**Task to carry out:**
Whenever a line in the data contains "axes", show that line.

**Information supplied:**
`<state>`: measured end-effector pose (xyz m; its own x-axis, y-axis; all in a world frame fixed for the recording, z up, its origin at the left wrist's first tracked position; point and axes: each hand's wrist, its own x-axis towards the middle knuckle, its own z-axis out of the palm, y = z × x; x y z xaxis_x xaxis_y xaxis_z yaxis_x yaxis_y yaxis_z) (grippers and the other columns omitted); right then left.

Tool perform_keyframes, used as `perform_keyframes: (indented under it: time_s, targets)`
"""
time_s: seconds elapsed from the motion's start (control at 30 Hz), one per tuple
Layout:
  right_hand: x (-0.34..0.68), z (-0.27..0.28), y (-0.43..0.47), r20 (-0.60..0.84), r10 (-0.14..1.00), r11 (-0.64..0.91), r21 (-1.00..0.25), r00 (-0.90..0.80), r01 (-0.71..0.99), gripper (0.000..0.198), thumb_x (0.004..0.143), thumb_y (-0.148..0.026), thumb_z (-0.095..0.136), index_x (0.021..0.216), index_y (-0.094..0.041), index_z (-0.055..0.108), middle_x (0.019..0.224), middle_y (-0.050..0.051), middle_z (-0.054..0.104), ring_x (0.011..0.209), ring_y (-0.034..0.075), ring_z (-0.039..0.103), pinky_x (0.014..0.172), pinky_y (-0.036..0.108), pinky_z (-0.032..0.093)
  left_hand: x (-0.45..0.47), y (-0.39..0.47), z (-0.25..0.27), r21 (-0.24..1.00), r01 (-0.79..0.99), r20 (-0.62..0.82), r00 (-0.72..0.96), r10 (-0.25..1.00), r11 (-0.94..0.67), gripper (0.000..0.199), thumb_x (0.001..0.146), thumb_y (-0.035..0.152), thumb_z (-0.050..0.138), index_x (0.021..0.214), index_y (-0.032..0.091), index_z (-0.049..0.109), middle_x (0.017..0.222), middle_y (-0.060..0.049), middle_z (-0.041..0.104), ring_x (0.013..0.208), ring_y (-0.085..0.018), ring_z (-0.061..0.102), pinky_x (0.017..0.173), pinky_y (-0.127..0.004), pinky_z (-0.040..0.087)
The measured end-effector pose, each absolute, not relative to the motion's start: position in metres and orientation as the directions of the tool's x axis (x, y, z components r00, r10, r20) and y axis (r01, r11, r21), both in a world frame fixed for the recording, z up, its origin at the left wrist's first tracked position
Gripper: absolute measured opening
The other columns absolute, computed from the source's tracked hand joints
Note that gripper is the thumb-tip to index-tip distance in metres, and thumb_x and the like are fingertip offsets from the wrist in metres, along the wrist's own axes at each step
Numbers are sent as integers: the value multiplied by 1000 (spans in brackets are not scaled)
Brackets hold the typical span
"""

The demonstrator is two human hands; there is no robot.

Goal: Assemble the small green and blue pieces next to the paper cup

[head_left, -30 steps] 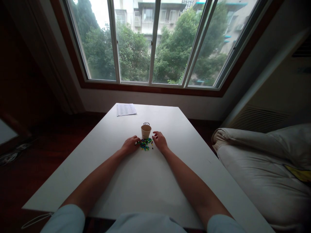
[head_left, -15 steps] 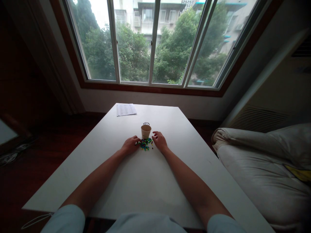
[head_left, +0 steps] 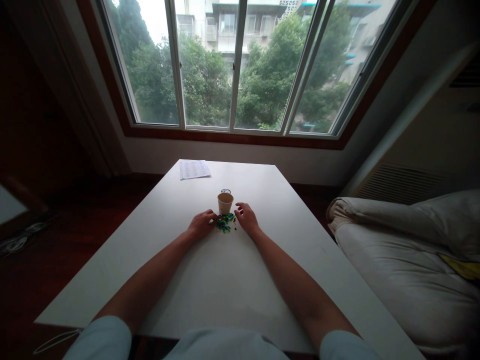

**Exercise output:**
`<state>`: measured end-effector pose (xyz m; its own x-axis, y-axis; all in a world frame fixed for the recording, z up, its origin at the left wrist's first tracked position; point and axes: each hand's wrist, its own x-axis towards the middle knuckle, its own z-axis out of the palm, y = z × x; x y z xaxis_x xaxis_y xaxis_z yaxis_x yaxis_y yaxis_z) (grippers and the other columns omitted); right then left.
Note that gripper is the thumb-tip to index-tip distance in metres, and thumb_x and the like are fingertip offsets from the wrist in metres, along the wrist's own axes at each step

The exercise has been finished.